A Lambda3 acredita que o Dia Internacional da Mulher deve ser representado como um momento de reflexão sobre as atitudes das pessoas – independente do gênero e o que podemos fazer de diferente para conquistar mais espaço e igualdade no tratamento dentro da sociedade.

Continuaremos hoje a mostrar um pedacinho da história de grandes mulheres que fizeram a diferença falando sobre Marie Curie.

Marie Skłodowska Curie, nascida em 7 de novembro de 1867 em Varsóvia na Polônia foi uma cientista naturalizada na França que conduziu diversas pesquisas pioneiras no ramo da radioatividade.  Foi a primeira mulher a ser laureada com um Prêmio Nobel e a primeira pessoa e única mulher a ganhar o prêmio duas vezes.

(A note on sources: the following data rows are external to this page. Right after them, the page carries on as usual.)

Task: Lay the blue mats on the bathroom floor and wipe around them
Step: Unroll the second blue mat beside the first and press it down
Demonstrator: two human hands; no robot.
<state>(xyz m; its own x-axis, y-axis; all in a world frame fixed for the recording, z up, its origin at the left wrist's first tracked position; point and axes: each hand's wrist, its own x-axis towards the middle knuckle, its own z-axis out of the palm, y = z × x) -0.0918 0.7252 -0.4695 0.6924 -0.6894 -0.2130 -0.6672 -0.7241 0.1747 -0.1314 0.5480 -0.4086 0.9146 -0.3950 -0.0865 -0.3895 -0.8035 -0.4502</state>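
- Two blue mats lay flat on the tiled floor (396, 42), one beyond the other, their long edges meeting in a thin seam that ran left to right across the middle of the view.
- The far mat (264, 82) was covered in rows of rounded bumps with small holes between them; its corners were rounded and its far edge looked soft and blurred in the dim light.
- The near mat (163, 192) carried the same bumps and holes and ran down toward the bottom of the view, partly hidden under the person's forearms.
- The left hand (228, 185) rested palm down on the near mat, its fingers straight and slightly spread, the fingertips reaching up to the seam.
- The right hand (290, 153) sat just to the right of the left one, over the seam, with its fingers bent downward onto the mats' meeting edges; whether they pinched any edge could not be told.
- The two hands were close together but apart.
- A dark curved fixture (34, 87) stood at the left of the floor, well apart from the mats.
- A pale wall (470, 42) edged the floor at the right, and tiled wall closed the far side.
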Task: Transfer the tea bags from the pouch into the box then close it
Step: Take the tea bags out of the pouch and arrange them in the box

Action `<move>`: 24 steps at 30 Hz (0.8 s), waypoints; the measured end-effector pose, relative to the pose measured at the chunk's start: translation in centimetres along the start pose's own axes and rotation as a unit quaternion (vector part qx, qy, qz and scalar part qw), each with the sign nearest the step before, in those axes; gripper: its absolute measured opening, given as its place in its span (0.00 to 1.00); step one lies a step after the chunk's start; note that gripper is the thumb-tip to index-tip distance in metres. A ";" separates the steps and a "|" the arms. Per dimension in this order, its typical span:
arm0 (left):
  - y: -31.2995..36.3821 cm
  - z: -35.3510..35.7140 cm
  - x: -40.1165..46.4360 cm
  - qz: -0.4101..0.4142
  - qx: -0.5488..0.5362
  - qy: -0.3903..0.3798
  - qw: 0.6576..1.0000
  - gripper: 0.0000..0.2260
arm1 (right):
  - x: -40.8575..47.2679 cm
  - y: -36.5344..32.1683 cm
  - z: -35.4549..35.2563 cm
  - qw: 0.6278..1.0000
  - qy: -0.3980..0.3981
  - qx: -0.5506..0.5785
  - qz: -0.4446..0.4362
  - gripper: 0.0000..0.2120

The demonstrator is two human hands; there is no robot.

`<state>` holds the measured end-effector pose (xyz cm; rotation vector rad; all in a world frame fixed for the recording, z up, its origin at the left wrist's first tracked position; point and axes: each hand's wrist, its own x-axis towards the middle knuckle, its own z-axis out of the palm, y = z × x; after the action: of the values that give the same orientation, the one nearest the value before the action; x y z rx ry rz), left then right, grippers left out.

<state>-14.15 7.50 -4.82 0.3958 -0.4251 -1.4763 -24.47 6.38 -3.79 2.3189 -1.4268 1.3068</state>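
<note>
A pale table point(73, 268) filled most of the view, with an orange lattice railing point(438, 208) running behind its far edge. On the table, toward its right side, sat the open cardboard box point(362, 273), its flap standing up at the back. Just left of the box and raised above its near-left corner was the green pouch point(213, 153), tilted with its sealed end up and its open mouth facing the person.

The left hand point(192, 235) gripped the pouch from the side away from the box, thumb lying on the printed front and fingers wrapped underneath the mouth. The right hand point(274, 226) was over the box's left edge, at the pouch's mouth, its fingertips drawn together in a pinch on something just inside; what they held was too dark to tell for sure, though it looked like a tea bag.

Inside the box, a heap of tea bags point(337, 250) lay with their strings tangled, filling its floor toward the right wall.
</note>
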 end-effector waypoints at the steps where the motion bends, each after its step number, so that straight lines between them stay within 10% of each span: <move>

Em 1885, com apenas 18 anos, exercera a profissão de professora particular para filhos de famílias ricas na Polônia. O país estava dominado pelo Império Russo, era impedido de repassar sua cultura e sua língua aos jovens, mas não para Marie, que com a ajuda de sua irmã lecionou numa universidade ilegal (por desafiar as políticas da época), frequentada principalmente por mulheres proibidas de seguirem seus cursos regularmente.

Em 1891, aos 24 anos, seguiu sua irmã mais velha, Bronislawa, para estudar em Paris, cidade na qual conquistou seus diplomas e desenvolveu seu futuro trabalho científico. Apesar da cidadania francesa, Marie Curie nunca deixou sua identidade polonesa de lado. Nomeou o primeiro elemento químico que descobriu de polônio, em homenagem ao seu país de origem.

Aos 33 anos, Marie torna-se professora secundária, sendo a primeira mulher a participar do corpo docente da Universidade de Sorbonne. Suas ex-alunas contam que ela foi inovadora pois ampliou o tempo de suas aulas, levava-as para conhecer os laboratórios de pesquisa, colocava-as diante equipamentos de experimentos (o que até então era restrito apenas aos garotos) e produzia seu próprio material didático.

Marie Curie morreu aos 66 anos, em 1934, em um sanatório em Sancellemoz, na França, por conta de uma leucemia causada pela exposição a radiação ao carregar testes de rádio em seus bolsos durante a pesquisa e ao longo de seu serviço na Primeira Guerra, quando montou unidades móveis de raio-X.

A cientista fundou os Institutos Curie em Paris e Varsóvia, que até hoje são grandes centros de pesquisa médica. Durante a Primeira Guerra Mundial, fundou os primeiros centros militares no campo da radioatividade.

A família Curie ganhou um total de cinco prêmios Nobel. Marie Curie foi a primeira mulher a ser admitida como professora na Universidade de Paris. Em 1995, a cientista se tornou a primeira mulher a ser enterrada por méritos próprios no Panteão de Paris.

O seu livro “Radioactivité” (escrito ao longo de vários anos), publicado a título póstumo, é considerado um dos documentos fundadores dos estudos relacionados à Radioactividade clássica. O elemento 96 da tabela periódica, o Cúrio, símbolo Cm foi batizado em honra do Casal Curie.